We have had a benchmark that checks the fine-tuning of LLMs on a mathematical dataset for some time. This benchmark takes an LLM and fine-tunes it on chain-of-thought reasoning to produce the result of a math question using a base model that is not fine-tuned for instructions. The benchmark thus checks whether the model can learn to perform mathematical reasoning and also adjust the generated output to the expected format.

To extend our findings to another modality, we have also added an image generation benchmark. This tests whether the model can be fine-tuned to learn a new concept, a cat plushie, and generate it in new contexts without forgetting existing concepts.

All PEFT techniques are evaluated under the exact same conditions: same base model, same dataset, same training and evaluation code, same hardware. As different users have different needs, we track more than just test performance. In addition to VRAM usage, we track metrics such as forgetting/drift, execution time, and checkpoint size. The results are designed to work on consumer-grade hardware, and adding a new experience requires only adding a new PEFT configuration and running a script.

Since we compare all PEFT techniques on an equal footing and have no stake in the race, we believe these benchmarks can paint an objective picture of the effectiveness of different PEFT techniques. We argue that if you have your own dataset, you can adopt a similar approach and leverage the PEFT library to evaluate multiple PEFT techniques.

Our Findings: LoRA Works Well but Is Not Necessarily the Best Choice

After completing the benchmark runs, we found that while LoRA performs well, other PEFT methods may surpass it on one or more axes and should therefore be considered.

One way to interpret the results is to think in terms of trade-offs, for example: what is the model's performance on the test set relative to the memory required to train it? If a PEFT technique cannot be surpassed on both metrics simultaneously by another technique, it lies on the Pareto frontier. In other words: if you want better test accuracy, you need more memory, and if you want more memory efficiency, you have to sacrifice accuracy.

Let's take a moment to examine the benchmark results on the Math dataset. In terms of test accuracy versus memory, we find that LoRA indeed lies on the Pareto frontier. It achieves 53.2% test accuracy and requires 22.6 GB of VRAM at maximum. However, there are other PEFT techniques on the Pareto frontier. For example, BEFT achieves 32.9% test accuracy and requires only 20.2 GB of memory at maximum. On the other end, we have Lily, which achieves 54.9% test accuracy but requires 25.6 GB of memory.

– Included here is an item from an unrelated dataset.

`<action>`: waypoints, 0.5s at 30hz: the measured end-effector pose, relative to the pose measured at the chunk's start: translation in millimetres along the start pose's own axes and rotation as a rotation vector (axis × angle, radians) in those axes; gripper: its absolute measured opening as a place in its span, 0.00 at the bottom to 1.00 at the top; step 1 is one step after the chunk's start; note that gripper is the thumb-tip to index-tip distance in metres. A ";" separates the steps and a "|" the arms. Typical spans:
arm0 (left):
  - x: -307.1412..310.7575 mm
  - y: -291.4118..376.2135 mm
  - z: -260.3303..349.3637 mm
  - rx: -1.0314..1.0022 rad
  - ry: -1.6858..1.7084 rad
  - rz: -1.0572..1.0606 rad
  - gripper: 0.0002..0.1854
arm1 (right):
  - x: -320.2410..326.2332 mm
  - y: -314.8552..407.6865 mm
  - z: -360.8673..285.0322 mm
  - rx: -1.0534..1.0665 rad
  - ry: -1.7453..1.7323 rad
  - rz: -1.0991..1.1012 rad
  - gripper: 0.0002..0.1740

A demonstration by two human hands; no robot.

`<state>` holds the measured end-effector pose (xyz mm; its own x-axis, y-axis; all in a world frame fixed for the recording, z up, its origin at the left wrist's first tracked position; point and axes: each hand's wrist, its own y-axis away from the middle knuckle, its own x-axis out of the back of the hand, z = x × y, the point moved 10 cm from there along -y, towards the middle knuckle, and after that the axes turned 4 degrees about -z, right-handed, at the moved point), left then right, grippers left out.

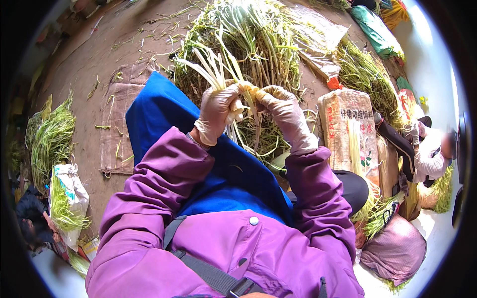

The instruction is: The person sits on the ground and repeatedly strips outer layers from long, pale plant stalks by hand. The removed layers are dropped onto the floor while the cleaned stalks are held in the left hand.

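My left hand [217,113], in a pale thin glove, is closed around a small bunch of whitish-green vegetable stalks [212,70]. Their cut-looking pale ends [235,110] stick out below its fingers. My right hand [285,113], gloved too, meets it at the fingertips and pinches a thin green stalk [234,67] with drooping, yellowed strands. Both hands hover over the blue apron [231,178] across my lap. Just beyond them stands a big heap of long-leaved green stalks [257,41], its lower parts brownish.
On the right, a printed woven sack [328,119] carries pale stalks [354,145]. A person [428,156] sits past it, near more greens [367,74]. At left are a flat brown sack [121,130], a green pile [52,141], a white bag [76,193] and another person [33,216].
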<state>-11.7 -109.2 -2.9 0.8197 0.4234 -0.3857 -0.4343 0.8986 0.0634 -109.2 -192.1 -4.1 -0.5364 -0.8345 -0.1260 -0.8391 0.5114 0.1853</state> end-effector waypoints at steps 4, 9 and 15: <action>6.3 -4.5 -21.3 0.095 0.143 -0.003 0.12 | -2.6 -1.9 7.1 0.016 -0.023 -0.017 0.13; 10.8 -9.7 -27.8 0.098 0.123 0.020 0.14 | 6.7 -7.2 10.1 0.063 0.008 0.018 0.11; 32.7 -25.1 -17.6 0.029 0.634 0.052 0.07 | 70.5 -7.5 20.9 0.232 -0.873 0.076 0.09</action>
<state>19.5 -120.0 -33.3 0.4135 0.3240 -0.8509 -0.4503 0.8850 0.1182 -142.6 -250.5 -34.7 -0.3892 -0.3926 -0.8333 -0.7451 0.6660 0.0342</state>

Depending on what is most important to you, you might conclude that LoRA does not present the best trade-off.

It is also important to note that even though LoRA performs well on this task, we are not talking about standard LoRA. On one side, we have LoRA with rank-stabilized initialization, which is a technique for adjusting LoRA's contribution differently from the default initialization and provides very good test accuracy (53.2%). On the other side, we have LoRA-FA, which uses a specialized optimizer for LoRA that freezes part of the LoRA weights and is therefore more memory-efficient (20.2 GB). Standard LoRA only achieves an accuracy of 48.1% at 22.5 GB of memory and should therefore be avoided in favor of alternatives.